Twingly is developed by Primelabs, a Swedish research-oriented IT company. Here’s how they describe Twingly (my translation):

Twingly is a blog search engine and ping service which is the missing link between the blogging world and media. Twingly collects blogs from all over the world – already more than ten million blogs.
At twingly.se you can search among the Swedish blogs in our index.

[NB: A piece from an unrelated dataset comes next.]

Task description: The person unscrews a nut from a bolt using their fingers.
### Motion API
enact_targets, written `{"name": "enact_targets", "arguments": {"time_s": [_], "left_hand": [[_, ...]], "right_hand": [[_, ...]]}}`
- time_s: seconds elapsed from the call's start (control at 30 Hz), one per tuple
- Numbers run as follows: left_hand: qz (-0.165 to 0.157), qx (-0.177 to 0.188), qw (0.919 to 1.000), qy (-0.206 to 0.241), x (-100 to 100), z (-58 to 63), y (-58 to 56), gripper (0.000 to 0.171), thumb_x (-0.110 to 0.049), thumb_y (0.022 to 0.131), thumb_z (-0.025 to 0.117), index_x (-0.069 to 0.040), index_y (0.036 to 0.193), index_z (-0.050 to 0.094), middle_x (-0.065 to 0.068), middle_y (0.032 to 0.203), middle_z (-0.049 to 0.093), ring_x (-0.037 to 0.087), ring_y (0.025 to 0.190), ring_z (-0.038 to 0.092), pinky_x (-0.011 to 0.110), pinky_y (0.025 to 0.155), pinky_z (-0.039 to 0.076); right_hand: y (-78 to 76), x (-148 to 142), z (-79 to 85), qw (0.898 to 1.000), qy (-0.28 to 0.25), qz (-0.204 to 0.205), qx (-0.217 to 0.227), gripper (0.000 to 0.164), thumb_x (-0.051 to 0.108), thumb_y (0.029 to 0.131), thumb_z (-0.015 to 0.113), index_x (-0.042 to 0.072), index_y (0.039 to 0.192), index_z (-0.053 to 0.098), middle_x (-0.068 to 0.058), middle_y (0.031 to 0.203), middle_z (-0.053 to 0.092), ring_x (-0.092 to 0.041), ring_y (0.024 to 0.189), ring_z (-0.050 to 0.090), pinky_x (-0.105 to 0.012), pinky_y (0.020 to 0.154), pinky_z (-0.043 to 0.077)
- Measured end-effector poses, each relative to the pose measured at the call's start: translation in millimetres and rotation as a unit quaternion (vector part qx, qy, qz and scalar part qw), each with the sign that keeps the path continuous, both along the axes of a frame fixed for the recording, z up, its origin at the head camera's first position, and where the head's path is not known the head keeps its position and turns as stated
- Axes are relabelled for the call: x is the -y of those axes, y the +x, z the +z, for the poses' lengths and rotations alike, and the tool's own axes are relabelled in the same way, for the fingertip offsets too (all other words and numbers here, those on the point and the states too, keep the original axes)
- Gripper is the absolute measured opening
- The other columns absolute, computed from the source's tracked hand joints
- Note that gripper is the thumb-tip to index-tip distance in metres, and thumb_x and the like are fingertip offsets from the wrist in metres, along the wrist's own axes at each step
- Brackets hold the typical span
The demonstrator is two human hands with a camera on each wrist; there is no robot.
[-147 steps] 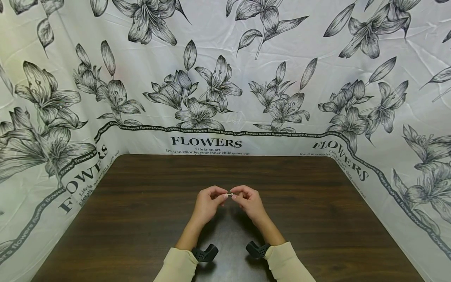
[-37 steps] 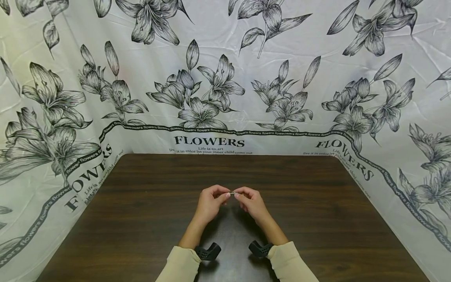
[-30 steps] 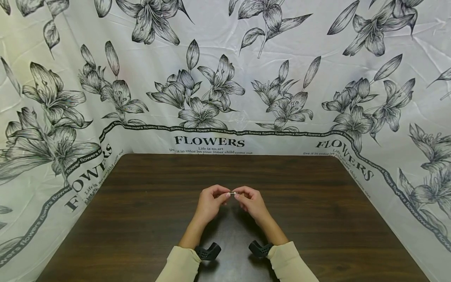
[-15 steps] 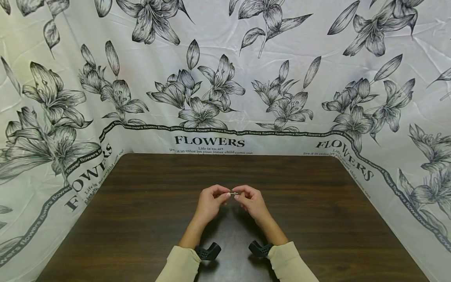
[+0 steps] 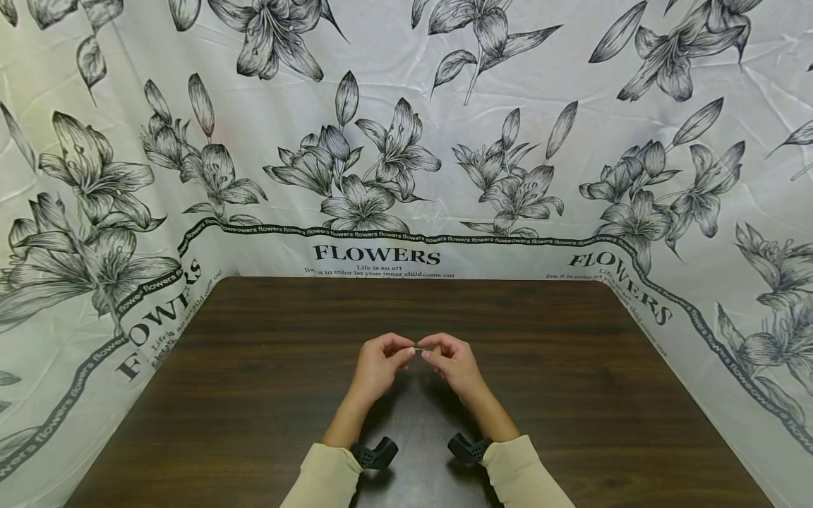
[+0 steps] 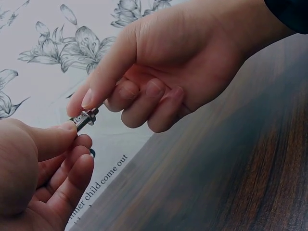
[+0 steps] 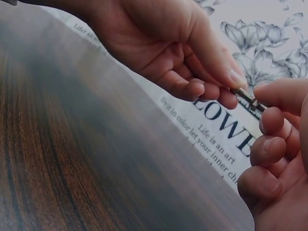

It’s interesting to see that more and more news sites become aware of the importance to get closer to their readers. Linking to blogs is a good way of doing this, and twingly seems like a pretty good tool. Some questions have been raised about the news sites filtering the results though. The blogs featured in the link boxes are supposed to be the “most interesting” among those that link to the specific article. The sorting is done by Twingly, by relevance and what they call “blog authority”, along with the number of links from other blogs. Swedish blog internetbrus writes (my translation):

Whether it really is the most interesting posts [that appear in the link boxes] is hard to tell when you haven’t seen the posts that have been filtered out. Sure you can do a link search to find more posts, but as we wrote yesterday there are flaws in search engines’ link searches.


Media Culpa
also reacts against the selection:

Apparently DN does not show all the incoming links that Twingly has in its database. In the Help section on the site, DN writes that you can find “a list of all blogs that link to an article on DN.se”. For some reason DN chooses to list only a selection of links. If this process turns out to filter out negative articles, then I expect an uproar in the blogosphere when bloggers find out they are being “censored”. Should DN continue to leave out a large part of the conversation they will most certainly open up for criticism.

lotta

Web veteran, journalist, blogger since 1998, loves creativity and originality, photography and her family. [More]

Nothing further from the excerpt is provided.